*Provided records*.

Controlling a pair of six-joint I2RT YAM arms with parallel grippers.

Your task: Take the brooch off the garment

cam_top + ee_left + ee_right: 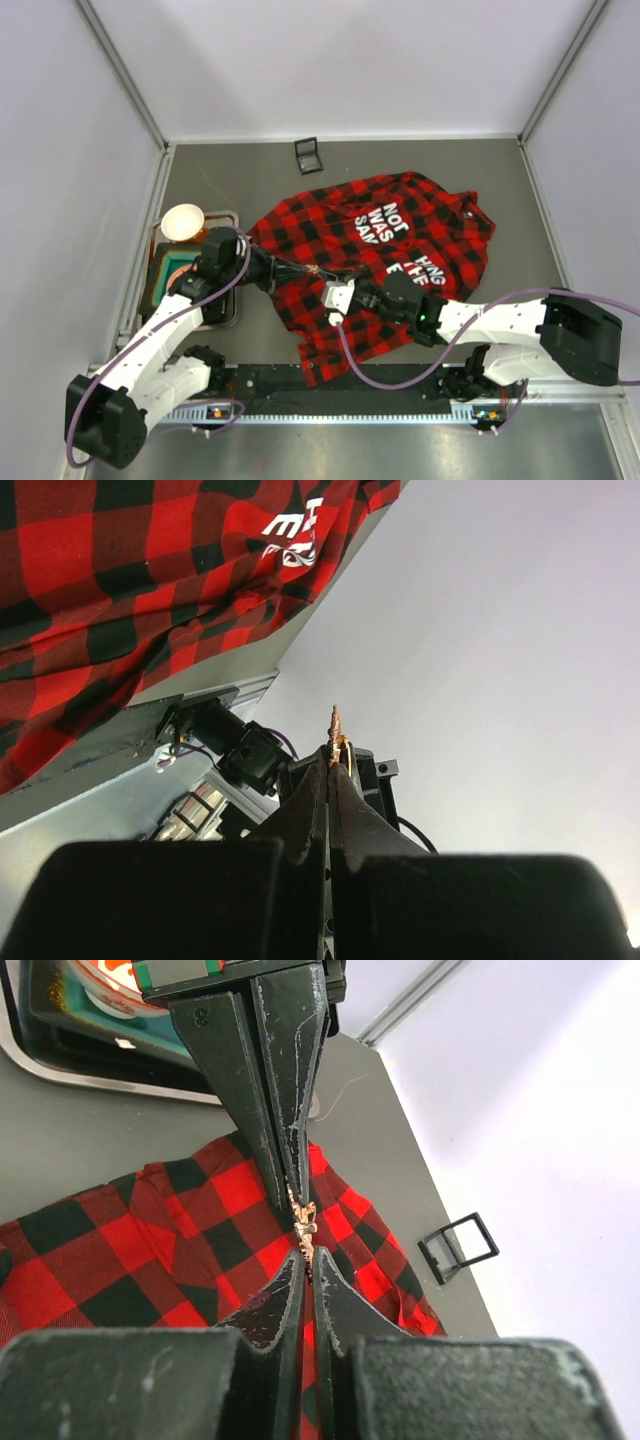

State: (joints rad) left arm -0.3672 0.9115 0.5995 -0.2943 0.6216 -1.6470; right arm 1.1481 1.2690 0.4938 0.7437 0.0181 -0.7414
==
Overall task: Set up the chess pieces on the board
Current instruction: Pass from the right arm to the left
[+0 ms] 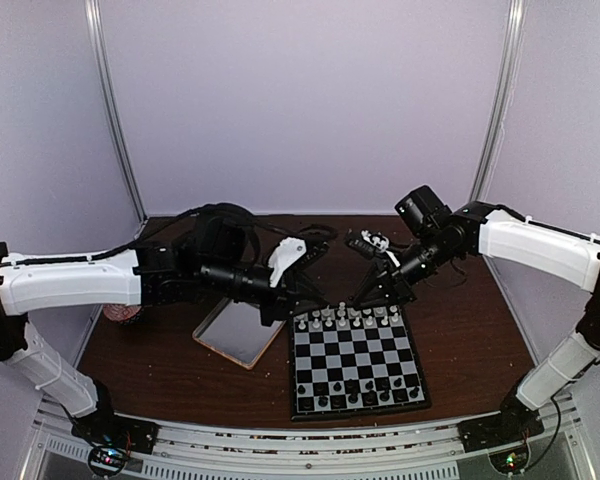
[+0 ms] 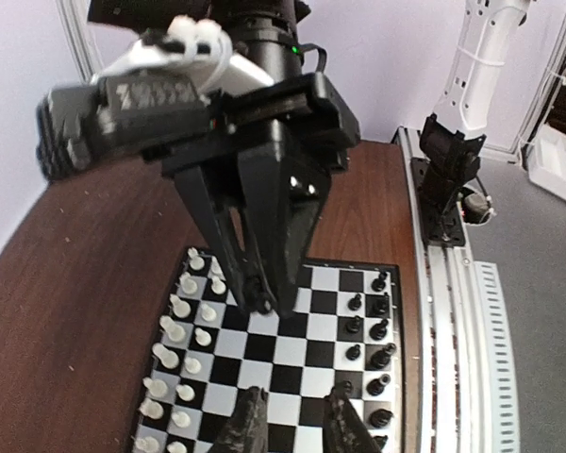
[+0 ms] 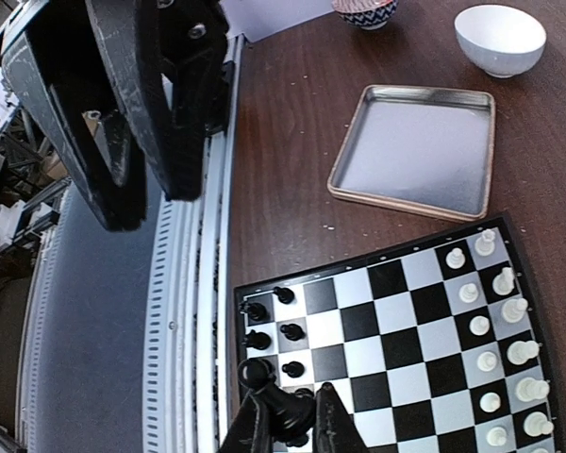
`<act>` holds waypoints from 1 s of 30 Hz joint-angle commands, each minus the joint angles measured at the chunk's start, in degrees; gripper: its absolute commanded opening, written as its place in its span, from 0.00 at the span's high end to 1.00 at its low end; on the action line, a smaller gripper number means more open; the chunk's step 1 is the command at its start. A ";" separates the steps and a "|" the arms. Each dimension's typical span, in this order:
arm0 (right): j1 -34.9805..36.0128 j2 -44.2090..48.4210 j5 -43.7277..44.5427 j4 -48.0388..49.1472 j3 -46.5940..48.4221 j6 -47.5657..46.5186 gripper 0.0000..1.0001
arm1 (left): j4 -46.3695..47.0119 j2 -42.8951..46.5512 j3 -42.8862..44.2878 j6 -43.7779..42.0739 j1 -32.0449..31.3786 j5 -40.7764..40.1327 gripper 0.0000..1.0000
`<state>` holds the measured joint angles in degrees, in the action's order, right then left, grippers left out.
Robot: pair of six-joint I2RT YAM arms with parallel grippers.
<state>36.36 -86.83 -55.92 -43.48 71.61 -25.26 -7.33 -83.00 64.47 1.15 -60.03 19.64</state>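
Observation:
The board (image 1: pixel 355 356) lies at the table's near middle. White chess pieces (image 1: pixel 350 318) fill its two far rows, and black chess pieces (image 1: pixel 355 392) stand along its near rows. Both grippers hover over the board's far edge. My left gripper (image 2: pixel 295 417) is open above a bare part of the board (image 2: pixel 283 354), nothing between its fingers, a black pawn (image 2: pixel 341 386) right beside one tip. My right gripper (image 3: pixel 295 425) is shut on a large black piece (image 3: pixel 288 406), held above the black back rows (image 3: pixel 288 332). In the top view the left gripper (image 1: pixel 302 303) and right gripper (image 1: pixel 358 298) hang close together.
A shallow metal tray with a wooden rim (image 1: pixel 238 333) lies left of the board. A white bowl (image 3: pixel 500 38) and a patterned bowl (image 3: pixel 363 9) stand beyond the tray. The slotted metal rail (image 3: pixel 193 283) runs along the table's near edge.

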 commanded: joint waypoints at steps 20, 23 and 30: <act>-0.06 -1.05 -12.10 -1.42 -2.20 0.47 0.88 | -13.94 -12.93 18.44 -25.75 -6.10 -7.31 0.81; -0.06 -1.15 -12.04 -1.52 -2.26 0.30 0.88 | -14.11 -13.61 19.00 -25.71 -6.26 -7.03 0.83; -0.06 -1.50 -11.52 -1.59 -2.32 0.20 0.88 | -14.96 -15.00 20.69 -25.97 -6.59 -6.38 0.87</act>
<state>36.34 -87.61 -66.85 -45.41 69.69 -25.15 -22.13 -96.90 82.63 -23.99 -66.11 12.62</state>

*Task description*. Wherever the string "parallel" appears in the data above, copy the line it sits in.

*Answer to this problem*.
Controlling a pair of six-joint I2RT YAM arms with parallel grippers.
Robot: pair of six-joint I2RT YAM arms with parallel grippers.

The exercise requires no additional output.